I’m also using fmt for printing, but you can obviously strip that out if you don’t want to use it.

Running the following example shows us that we can now calculate the size of this example subroutine regardless of how it’s padded or which compiler was used:

// factorial demo
int testSubroutine(int i)
{
    if (i == 0) {
        return 1;
    }

    return i * testSubroutine(i - 1);
}

int main(int argc, char* argv[])
{
    auto subroutineDisassm = Disassembler(reinterpret_cast<void*>(testSubroutine), 0xFF);
    subroutineDisassm.PrintBranches();

    fmt::print("\nsubroutine size: {:X}\n", subroutineDisassm.GetSize());
    return 0;
}

Note that we’re passing 0xFF as the rough size of the subroutine. This is just to make sure we don’t read out-of-bounds.
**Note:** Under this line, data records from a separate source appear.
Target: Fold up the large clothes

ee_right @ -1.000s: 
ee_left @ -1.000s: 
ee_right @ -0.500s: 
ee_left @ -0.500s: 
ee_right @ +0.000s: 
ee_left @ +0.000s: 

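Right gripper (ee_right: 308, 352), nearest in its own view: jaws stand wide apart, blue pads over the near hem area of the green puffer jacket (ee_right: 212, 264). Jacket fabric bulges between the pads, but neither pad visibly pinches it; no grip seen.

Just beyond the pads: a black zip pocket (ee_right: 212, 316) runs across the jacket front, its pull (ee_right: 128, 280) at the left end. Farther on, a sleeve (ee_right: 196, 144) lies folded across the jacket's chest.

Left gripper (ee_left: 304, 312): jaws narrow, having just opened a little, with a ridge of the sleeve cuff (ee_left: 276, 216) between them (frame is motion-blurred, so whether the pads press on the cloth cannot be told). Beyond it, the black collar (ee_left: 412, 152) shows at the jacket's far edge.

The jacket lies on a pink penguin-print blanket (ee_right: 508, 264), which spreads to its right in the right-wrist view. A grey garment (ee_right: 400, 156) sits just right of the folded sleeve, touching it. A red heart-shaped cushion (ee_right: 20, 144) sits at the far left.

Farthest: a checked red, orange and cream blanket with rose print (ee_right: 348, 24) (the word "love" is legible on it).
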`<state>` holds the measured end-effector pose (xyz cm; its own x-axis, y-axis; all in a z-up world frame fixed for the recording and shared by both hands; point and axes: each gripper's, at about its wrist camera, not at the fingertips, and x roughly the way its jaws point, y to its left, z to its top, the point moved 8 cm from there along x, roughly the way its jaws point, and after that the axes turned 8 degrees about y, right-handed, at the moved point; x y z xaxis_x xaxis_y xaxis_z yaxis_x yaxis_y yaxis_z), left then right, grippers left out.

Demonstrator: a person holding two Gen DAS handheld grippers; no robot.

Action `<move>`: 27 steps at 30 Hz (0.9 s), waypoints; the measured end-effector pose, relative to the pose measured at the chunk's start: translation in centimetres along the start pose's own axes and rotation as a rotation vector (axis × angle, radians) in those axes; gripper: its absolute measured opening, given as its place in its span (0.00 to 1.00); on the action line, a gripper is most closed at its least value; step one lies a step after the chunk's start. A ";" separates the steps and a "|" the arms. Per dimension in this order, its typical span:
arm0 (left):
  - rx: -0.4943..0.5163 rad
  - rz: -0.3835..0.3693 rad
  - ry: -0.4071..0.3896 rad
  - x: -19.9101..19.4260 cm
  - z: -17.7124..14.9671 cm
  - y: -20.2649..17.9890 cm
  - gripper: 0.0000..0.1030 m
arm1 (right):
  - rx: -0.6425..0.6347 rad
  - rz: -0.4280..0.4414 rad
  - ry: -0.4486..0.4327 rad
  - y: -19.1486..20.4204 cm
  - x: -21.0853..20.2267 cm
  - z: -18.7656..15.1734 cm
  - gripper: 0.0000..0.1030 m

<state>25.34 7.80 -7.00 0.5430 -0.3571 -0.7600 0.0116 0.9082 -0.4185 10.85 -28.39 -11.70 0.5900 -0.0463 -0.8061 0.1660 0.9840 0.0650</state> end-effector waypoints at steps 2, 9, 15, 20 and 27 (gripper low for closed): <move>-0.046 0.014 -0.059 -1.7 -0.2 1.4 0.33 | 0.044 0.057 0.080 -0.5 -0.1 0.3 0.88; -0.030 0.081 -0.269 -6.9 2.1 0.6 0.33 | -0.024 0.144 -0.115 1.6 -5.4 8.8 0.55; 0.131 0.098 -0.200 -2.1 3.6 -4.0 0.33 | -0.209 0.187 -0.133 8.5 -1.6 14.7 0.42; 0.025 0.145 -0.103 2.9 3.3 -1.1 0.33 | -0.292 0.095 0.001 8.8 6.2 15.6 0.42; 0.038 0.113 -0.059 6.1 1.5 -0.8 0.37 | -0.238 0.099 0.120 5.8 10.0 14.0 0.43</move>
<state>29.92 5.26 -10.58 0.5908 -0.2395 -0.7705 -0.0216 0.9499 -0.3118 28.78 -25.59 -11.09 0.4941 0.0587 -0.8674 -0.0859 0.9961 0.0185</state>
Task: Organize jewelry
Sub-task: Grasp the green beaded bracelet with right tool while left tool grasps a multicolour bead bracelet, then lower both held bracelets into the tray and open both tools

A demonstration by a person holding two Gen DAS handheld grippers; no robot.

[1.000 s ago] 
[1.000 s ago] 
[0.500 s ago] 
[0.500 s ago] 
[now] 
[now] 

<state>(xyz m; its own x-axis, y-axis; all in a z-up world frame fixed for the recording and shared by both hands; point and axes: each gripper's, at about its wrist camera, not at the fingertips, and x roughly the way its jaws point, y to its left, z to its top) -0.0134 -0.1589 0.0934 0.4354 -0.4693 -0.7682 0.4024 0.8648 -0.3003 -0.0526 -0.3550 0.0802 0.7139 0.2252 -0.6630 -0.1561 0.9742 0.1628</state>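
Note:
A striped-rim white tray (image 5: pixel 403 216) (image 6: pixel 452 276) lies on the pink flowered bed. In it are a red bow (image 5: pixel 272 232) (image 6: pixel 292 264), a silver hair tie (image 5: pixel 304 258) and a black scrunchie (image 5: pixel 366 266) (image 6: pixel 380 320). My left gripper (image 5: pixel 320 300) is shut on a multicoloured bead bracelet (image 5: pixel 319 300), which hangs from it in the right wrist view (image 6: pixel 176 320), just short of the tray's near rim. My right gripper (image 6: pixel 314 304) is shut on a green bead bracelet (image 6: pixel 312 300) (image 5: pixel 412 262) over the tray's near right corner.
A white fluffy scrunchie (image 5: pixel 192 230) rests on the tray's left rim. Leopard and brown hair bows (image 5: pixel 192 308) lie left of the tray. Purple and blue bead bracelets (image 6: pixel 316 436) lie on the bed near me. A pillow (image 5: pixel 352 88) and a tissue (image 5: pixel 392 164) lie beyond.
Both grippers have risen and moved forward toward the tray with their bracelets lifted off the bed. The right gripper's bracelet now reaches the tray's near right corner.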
The output of the above example looks like:

Wow! It’s like magic!

HOWEVER there are still some edgecases that this solution doesn’t handle:

What if the subroutine has a jump table? Think: JMP [RAX], we currently ignore all jumps that aren’t immediate, and figuring out the size of a jump table is a whole other problem, typically consisting of some form of data flow analysis.
This solution also assumes that the subroutine is contiguous in memory. If the subroutine is split up into multiple sections, this solution will not work.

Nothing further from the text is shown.